- MATERIAL FOR THIS TASK
------

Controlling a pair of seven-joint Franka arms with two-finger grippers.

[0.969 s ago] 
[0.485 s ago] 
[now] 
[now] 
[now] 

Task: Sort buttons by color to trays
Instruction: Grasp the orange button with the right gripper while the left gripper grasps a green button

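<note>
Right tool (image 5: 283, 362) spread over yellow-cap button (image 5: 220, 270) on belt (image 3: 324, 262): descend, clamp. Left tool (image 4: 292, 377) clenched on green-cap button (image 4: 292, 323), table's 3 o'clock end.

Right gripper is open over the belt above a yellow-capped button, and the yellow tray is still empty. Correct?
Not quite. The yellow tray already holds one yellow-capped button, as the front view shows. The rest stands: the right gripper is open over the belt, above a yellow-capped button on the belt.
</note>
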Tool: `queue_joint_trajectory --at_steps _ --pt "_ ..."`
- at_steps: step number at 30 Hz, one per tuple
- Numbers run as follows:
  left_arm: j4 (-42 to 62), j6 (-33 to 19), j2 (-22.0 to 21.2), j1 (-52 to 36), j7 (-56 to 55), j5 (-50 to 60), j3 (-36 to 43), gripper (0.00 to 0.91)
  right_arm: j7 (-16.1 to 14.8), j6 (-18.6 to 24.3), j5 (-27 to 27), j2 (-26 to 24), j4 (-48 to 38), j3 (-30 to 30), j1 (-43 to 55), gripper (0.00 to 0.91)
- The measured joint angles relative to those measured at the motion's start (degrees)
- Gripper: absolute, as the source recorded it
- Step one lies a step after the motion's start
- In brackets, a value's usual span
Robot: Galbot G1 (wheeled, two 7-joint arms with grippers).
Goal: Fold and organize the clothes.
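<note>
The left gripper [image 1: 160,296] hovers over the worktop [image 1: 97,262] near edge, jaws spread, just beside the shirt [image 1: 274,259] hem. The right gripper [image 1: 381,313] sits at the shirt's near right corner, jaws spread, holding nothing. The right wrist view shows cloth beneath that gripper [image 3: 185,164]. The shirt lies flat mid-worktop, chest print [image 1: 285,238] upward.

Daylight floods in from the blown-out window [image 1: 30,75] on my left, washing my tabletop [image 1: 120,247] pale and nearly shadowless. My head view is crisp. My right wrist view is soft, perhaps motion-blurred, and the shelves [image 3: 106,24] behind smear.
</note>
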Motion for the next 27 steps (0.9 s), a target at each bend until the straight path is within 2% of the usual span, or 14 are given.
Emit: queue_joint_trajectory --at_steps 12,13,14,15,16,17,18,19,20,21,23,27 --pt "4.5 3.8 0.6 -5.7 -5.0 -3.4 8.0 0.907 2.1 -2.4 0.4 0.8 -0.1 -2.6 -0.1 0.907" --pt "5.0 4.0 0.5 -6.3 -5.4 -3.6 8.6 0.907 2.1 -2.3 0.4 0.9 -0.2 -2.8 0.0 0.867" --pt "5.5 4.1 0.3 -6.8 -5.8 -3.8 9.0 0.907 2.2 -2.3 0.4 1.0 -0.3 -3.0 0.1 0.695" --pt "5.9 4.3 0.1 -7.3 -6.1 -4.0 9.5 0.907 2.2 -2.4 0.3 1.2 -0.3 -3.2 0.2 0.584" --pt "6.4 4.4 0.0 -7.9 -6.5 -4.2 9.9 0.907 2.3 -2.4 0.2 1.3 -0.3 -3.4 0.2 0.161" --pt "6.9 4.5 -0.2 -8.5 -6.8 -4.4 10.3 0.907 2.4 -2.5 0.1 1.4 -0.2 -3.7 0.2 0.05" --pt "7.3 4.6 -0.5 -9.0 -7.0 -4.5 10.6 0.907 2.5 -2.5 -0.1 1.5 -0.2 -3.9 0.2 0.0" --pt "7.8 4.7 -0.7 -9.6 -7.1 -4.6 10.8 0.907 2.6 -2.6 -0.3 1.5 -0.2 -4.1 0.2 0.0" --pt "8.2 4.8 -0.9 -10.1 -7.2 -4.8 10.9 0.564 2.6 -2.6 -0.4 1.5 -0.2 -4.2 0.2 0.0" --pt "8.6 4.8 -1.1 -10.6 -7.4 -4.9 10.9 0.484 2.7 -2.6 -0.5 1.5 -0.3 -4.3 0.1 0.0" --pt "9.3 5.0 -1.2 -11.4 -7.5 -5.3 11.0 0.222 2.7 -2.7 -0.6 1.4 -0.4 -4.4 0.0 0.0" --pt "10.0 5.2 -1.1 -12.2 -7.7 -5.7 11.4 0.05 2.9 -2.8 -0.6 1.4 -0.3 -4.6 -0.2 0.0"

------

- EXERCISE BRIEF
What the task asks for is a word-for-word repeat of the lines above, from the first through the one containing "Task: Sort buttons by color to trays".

- EXERCISE RESULT
Controlling a pair of seven-joint Franka arms with two-finger grippers.

[0.969 s ago] 
[0.485 s ago] 
[now] 
[now] 
[now] 

Task: Sort buttons by color to trays

The output contains nothing further.